Juan J. Ramirez (age: 26) is the creator of Age-Insight, and he says it was a project for fun and not for profit. "I just like to browse the profiles of other people who have similar backgrounds and experience as me, and just use the age benchmark to see how well I'm doing and to evaluate where I want to be when I'm 30, 35, 40, etc..., " he told BuzzFeed News in an email.

Age is a federally protected class, like race or gender, in cases of employment discrimination. Since LinkedIn is a site about, you know, employment, the idea of scrutinizing ages is alarming at best, illegal at worst, depending how it's used.

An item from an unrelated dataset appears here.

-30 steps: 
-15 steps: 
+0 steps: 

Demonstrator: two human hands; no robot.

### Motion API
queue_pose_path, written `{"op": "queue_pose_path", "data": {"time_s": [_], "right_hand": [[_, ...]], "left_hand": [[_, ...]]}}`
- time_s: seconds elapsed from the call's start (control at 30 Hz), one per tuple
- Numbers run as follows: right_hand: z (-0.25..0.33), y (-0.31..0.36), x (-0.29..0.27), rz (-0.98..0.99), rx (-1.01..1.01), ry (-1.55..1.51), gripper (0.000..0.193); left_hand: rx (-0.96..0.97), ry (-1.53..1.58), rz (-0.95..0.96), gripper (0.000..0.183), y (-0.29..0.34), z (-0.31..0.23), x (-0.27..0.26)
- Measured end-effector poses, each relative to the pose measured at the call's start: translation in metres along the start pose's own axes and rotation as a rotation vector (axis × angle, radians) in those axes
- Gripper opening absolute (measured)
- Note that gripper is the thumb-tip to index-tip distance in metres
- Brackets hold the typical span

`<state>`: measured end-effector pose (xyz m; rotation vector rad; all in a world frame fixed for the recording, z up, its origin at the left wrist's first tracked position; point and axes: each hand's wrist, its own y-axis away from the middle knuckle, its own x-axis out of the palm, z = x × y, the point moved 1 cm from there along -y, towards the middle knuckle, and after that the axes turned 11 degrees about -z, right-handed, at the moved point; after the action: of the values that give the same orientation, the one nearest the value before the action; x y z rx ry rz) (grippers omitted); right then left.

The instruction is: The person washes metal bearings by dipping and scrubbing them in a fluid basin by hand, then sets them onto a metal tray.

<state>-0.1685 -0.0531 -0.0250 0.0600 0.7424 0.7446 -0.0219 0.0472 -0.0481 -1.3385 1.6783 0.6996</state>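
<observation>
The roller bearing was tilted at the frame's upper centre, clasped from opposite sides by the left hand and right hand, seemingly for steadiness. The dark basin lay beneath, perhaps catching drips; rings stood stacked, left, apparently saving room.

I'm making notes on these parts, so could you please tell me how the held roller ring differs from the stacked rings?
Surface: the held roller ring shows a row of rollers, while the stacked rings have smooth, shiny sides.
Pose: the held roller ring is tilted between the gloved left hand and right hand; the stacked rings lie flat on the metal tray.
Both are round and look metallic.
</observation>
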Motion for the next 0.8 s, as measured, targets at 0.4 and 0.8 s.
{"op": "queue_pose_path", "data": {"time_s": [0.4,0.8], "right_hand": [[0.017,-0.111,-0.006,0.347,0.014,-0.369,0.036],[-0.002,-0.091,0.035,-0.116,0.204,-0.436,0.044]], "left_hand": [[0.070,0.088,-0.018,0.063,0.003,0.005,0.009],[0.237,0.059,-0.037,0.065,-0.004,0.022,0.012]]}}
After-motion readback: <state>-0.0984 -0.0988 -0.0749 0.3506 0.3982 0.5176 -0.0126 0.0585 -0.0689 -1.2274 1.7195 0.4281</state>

Plus, it's not always accurate – an employer who (illegally) doesn't want an older person might dismiss someone whose age was miscalculated. On one colleague, it suggested he was 5-6 years older than he actually was.

Ramirez was aware of the possibility of the tool being used for age discrimination, but he thought the benefits outweighed the dangers. "I started to see multiple positive use cases for this. For example, a salesperson can use this as an insight to enhance their approach with a prospect, or someone who needs to do a background check could use this to verify an age."

If Ramirez uses other people's ages to compare his professional benchmarks, he should feel good that at only age 26 he got something banned from LinkedIn.